Obsessive guilt about our embodiment has too often kept us “from the greater matters of the law: justice, mercy, and good faith,” as Jesus says to the Pharisees (Matthew 23:23).
Hear the good news: God has forever made human flesh the privileged place of the divine encounter. We have had enough of dualism, enough of the separation of body and spirit, enough over-emphasis on the body’s excesses and addictions. We must reclaim the incarnation as the beginning point of the Christian experience of God. Our bodies are God’s dwelling place and God’s temple (see 1 Corinthians 6:19-20).
So, resurrection is about as flashy a message as God ever sent. The body is alive. Your bodies, which I created, are full of my life. I keep you alive with my very breath. Now live!

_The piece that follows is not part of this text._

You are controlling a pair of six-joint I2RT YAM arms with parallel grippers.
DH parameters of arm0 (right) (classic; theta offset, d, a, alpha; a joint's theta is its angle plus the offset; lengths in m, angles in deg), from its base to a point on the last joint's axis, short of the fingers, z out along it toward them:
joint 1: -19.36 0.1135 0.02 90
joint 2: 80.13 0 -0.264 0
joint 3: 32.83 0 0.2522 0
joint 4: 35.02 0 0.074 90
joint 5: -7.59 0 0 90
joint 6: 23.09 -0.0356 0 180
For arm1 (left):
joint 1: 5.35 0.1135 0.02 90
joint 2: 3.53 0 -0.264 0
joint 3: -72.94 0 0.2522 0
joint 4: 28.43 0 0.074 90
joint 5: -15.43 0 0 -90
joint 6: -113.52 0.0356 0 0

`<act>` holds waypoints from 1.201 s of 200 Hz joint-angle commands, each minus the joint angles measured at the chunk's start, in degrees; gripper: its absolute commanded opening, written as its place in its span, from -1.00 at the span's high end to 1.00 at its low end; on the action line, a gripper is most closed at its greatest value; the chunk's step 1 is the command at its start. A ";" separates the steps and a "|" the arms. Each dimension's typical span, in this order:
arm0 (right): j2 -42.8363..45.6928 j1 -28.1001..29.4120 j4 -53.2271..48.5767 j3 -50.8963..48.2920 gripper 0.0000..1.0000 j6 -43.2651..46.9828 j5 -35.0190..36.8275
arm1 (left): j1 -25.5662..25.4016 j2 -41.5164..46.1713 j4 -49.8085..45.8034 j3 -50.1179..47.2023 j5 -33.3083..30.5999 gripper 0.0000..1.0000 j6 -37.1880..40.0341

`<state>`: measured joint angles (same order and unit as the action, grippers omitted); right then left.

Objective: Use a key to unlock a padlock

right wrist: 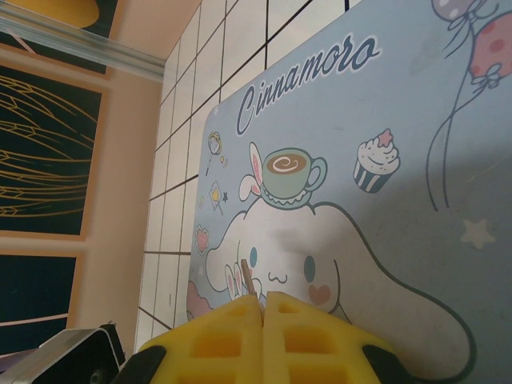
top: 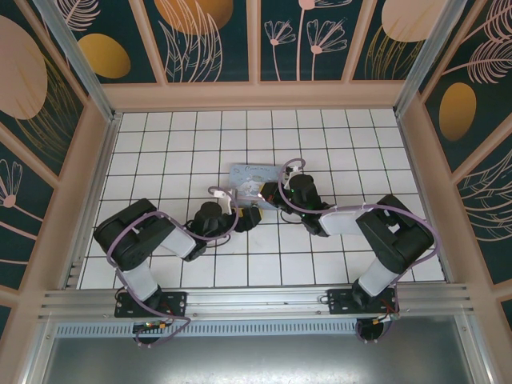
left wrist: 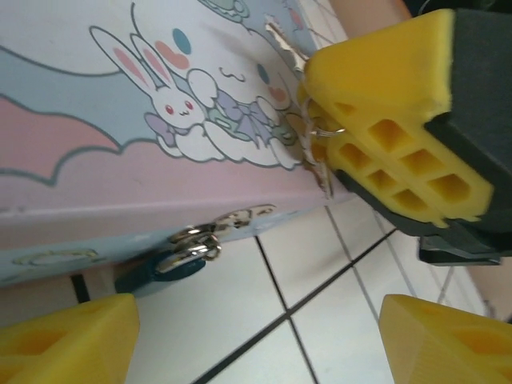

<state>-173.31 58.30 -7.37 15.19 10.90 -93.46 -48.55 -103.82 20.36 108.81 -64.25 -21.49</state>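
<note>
Down low on the left, the left gripper (left wrist: 256, 352) has its fingers spread wide apart, holding nothing. Just past it, the padlock (left wrist: 152, 274) hangs from the clasp of the cartoon box (left wrist: 120, 160). On the right, the right gripper (right wrist: 262, 308) pinches the key (left wrist: 286, 48) tight.

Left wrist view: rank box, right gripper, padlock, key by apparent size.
1. cartoon box
2. right gripper, though nearness to the camera inflates it
3. padlock
4. key, a thin sliver
</note>
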 commanded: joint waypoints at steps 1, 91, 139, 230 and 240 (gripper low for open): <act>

Back in the second century, St. Irenaeus, known for battling heresy in the early church wrote this poem, translated and adapted by Scott Cairns, “Capable Flesh:”
The tender flesh itself
will be found one day
to be capable of receiving,
and yes, full
capable of embracing
the searing energies of God.
Go figure. Fear not.
For even at its beginning
the humble clay received
God’s art, whereby
one part became the eye,
another the ear, and yet
another this impetuous hand.
Therefore, the flesh
is not to be excluded
from the wisdom and the power
that now and ever animates
all things. God’s life-giving
agency is made perfect,
we are told, in weakness—
made perfect in the flesh. 
 Adapted and translated by Scott Cairns, Love’s Immensity: Mystics on the Endless Life (Paraclete Press: 2007), 5-6.